Look at the data below and print exactly the lines from its first line through the line with "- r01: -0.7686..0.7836"; the pictures stay out of the copy.

Dataset entries:
_ _ _ _ _ _ _

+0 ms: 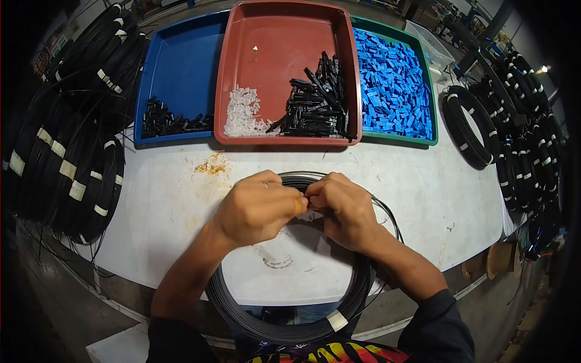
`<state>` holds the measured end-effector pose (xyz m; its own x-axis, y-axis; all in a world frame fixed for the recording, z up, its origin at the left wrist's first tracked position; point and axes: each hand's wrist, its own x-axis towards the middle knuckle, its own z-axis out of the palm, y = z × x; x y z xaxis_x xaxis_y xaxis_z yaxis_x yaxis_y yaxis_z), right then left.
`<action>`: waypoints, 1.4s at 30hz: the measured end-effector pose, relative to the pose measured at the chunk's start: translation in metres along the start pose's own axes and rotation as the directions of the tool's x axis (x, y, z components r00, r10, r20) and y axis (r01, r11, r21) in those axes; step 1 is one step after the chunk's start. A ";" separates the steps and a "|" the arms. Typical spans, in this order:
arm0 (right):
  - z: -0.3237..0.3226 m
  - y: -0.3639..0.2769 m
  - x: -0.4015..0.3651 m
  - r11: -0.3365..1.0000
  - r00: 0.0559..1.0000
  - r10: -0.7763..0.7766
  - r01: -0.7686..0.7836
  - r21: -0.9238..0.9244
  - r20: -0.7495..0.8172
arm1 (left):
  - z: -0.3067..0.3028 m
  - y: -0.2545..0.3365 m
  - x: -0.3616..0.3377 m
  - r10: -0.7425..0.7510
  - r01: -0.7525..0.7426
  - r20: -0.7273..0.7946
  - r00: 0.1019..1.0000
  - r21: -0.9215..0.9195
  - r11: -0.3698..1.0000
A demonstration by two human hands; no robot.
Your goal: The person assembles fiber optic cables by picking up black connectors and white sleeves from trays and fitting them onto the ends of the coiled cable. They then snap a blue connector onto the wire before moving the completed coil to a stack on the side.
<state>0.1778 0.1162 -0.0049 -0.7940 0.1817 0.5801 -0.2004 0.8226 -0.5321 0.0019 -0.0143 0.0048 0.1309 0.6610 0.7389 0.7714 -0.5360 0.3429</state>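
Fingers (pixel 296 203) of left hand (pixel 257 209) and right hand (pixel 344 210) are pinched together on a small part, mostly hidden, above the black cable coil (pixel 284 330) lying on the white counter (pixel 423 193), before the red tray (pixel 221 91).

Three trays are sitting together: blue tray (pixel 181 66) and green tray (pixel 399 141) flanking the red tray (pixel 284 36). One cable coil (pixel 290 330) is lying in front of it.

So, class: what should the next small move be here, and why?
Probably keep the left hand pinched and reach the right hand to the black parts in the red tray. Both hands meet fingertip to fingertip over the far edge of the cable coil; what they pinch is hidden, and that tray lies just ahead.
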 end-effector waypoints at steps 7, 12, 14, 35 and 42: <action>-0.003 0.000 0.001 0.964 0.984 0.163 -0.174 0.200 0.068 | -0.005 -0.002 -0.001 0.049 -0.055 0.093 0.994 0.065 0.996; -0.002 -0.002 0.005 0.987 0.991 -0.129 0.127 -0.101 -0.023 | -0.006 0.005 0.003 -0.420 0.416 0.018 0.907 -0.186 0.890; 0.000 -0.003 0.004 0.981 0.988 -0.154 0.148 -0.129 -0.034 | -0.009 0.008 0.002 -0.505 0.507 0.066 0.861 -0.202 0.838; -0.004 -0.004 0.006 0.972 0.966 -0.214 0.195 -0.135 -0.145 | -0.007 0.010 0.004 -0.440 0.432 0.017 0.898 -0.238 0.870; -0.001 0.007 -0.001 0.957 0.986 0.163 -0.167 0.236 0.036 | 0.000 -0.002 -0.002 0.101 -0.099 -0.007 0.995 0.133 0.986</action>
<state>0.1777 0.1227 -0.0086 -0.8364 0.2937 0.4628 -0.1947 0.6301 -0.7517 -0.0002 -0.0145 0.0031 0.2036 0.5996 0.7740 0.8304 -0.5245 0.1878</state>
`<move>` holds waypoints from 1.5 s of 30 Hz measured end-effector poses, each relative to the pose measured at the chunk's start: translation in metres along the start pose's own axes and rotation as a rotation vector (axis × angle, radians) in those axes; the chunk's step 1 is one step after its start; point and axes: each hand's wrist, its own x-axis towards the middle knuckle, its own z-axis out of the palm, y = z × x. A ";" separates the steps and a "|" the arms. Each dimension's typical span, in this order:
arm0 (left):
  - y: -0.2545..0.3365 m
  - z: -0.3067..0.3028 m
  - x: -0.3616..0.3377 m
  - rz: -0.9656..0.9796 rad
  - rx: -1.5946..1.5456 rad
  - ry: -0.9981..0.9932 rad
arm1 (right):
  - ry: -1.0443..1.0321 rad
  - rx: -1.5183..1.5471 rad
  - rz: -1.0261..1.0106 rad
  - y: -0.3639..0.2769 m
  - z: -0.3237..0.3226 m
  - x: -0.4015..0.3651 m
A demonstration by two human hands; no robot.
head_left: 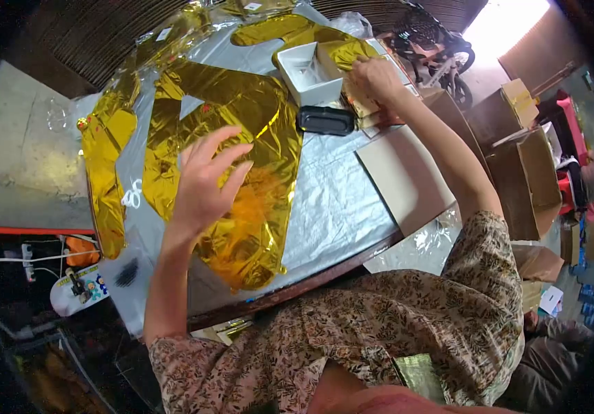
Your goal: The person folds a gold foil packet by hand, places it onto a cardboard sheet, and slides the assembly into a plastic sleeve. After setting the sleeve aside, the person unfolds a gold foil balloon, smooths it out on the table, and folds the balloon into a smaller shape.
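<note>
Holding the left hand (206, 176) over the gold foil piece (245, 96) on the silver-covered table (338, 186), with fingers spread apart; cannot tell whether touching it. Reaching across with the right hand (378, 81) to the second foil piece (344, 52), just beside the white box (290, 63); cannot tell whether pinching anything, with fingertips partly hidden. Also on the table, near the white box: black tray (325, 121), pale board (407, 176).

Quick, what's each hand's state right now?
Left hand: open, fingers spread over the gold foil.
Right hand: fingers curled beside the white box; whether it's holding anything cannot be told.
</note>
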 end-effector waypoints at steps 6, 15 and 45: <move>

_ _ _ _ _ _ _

FINISHED TASK -
+0 ms: 
`<state>` holds the measured end-effector pose (xyz m; its own x-axis, y-axis; all in a world frame fixed for the recording, z up, its origin at the left wrist's first tracked position; point and axes: each hand's wrist, its own x-axis towards the middle knuckle, its own z-axis out of the palm, y = z × x; x y z xaxis_x xaxis_y xaxis_z yaxis_x yaxis_y yaxis_z), right then left.
`<action>`: waypoints, 1.4s at 30hz: the measured end-effector pose, relative to the pose measured at the chunk's start: translation in metres along the start pose's own axes and rotation as the directions of the tool's x axis (x, y, z components r00, r10, r20) and y axis (r01, r11, r21) in those axes; step 1 is one step after the chunk's start. A ";" separates the steps and a "|" the arms. Typical spans, in this order:
arm0 (right):
  - z: -0.3237..0.3226 m
  - y: -0.3639..0.2769 m
  - x: -0.4015..0.3651 m
  - r11: -0.3365..1.0000
  - r00: 0.0559..1.0000
  - r10: -0.7763..0.7766
  - r01: -0.7686..0.7836

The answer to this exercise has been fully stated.